A typical use of confidence limits is the error bars shown for some sample statistics.
Data analysis consists of comparing the test statistic with that of the null distribution. If the probability that these distributions are equal is small (subject to sampling fluctuations), H0 is rejected. Note that not rejecting H0 does not mean that H0 is true.
The rejection level defines what is unlikely enough and is chosen before testing. The level depends on the specific case, although 5% is a common threshold, and 1% or 10% are also often used. The p-value is the specific probability of the observed value of the test statistic occurring and all others that are at least as unfavorable according to the null distribution.

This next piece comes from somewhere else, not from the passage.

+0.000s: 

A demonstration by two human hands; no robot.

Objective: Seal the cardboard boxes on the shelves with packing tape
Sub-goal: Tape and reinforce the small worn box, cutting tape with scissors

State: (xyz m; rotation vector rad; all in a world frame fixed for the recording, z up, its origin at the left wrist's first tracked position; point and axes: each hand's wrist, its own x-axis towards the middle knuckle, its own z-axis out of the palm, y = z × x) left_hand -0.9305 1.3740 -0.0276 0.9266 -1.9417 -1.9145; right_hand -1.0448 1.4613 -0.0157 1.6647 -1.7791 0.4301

The rejection region, or the critical region, is the tail (wing) of the pdf that is outside the confidence limits.
Unilateral and bilateral tests
The choice between the two depends on the nature of H0. A one-sided test is used when there is an a priori reason to expect a small or large test statistic (but not both) to violate H0. An example is when the hypothesis is «It rains more in Caracas during the month of September than in Bogotá». A two-sided test is used when very large or small values of the test statistic are unfavorable for H0. For example, a two-sided test is used for H0=”The global mean temperature of Caracas is influenced by sunspots”. The null hypothesis is rejected if the test statistic is greater than $100 (1- α)/2$% or less than $100 (α)/2$%.
Parametric tests and non-parametric tests
Parametric tests make some assumptions about the distribution of the data (usually a theoretical distribution such as Gaussian) and include the Student’s t-test and the likelihood ratio test. Nonparametric (distributionless) tests do not assume a theoretical distribution function, and include range tests such as Wilcoxon-Mann-Whitney, resampling tests, and Monte Carlo integrations.